[EXERCISE DATA]

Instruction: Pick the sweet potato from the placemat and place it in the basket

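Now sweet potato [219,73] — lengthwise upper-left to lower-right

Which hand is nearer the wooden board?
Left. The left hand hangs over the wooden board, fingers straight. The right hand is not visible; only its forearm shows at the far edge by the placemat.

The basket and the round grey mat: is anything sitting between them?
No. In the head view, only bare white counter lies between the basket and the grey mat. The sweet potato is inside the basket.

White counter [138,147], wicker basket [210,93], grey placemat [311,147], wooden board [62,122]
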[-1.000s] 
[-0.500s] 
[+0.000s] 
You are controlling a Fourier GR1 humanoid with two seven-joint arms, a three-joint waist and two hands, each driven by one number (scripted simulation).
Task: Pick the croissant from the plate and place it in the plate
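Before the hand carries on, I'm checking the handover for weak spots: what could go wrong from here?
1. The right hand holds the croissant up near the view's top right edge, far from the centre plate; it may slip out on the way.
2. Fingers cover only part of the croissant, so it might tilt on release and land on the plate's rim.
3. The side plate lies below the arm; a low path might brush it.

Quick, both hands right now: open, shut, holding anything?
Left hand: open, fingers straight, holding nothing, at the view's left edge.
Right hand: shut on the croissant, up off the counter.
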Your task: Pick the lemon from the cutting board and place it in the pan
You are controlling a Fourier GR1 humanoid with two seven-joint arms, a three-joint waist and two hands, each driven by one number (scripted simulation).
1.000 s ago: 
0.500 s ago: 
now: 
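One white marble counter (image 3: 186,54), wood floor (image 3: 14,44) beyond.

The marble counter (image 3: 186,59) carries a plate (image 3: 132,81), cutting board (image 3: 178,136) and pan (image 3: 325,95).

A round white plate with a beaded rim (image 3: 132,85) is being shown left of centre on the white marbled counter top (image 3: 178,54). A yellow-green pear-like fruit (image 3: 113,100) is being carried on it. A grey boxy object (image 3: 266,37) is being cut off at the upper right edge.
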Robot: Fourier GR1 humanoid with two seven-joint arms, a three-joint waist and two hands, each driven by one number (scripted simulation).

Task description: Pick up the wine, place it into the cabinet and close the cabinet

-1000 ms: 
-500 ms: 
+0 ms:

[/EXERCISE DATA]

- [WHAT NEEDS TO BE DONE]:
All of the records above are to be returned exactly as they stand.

- [WRITTEN SOLUTION]:
Instruction: Pick the sweet potato from the placemat and place it in the basket

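Now sweet potato [219,73] — lengthwise upper-left to lower-right

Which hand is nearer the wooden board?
Left. The left hand hangs over the wooden board, fingers straight. The right hand is not visible; only its forearm shows at the far edge by the placemat.

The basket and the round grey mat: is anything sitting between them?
No. In the head view, only bare white counter lies between the basket and the grey mat. The sweet potato is inside the basket.

White counter [138,147], wicker basket [210,93], grey placemat [311,147], wooden board [62,122]
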[-1.000s] 
[-0.500s] 
[+0.000s] 
You are controlling a Fourier GR1 humanoid with two seven-joint arms, a three-joint waist and two hands, each driven by one number (scripted simulation).
Task: Pick the croissant from the plate and place it in the plate
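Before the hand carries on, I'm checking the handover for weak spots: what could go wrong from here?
1. The right hand holds the croissant up near the view's top right edge, far from the centre plate; it may slip out on the way.
2. Fingers cover only part of the croissant, so it might tilt on release and land on the plate's rim.
3. The side plate lies below the arm; a low path might brush it.

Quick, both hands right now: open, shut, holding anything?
Left hand: open, fingers straight, holding nothing, at the view's left edge.
Right hand: shut on the croissant, up off the counter.
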Your task: Pick the lemon from the cutting board and place it in the pan
You are controlling a Fourier GR1 humanoid with two seven-joint arms, a three-joint waist and two hands, each driven by one number (scripted simulation).
1.000 s ago: 
0.500 s ago: 
now: 
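One white marble counter (image 3: 186,54), wood floor (image 3: 14,44) beyond.

The marble counter (image 3: 186,59) carries a plate (image 3: 132,81), cutting board (image 3: 178,136) and pan (image 3: 325,95).

A round white plate with a beaded rim (image 3: 132,85) is being shown left of centre on the white marbled counter top (image 3: 178,54). A yellow-green pear-like fruit (image 3: 113,100) is being carried on it. A grey boxy object (image 3: 266,37) is being cut off at the upper right edge.
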Robot: Fourier GR1 humanoid with two seven-joint arms, a three-joint waist and two hands, each driven by one number (scripted simulation).

Task description: Pick up the wine, place it into the cabinet and close the cabinet

-1000 ms: 
-500 ms: 
+0 ms:

Now the output is complete.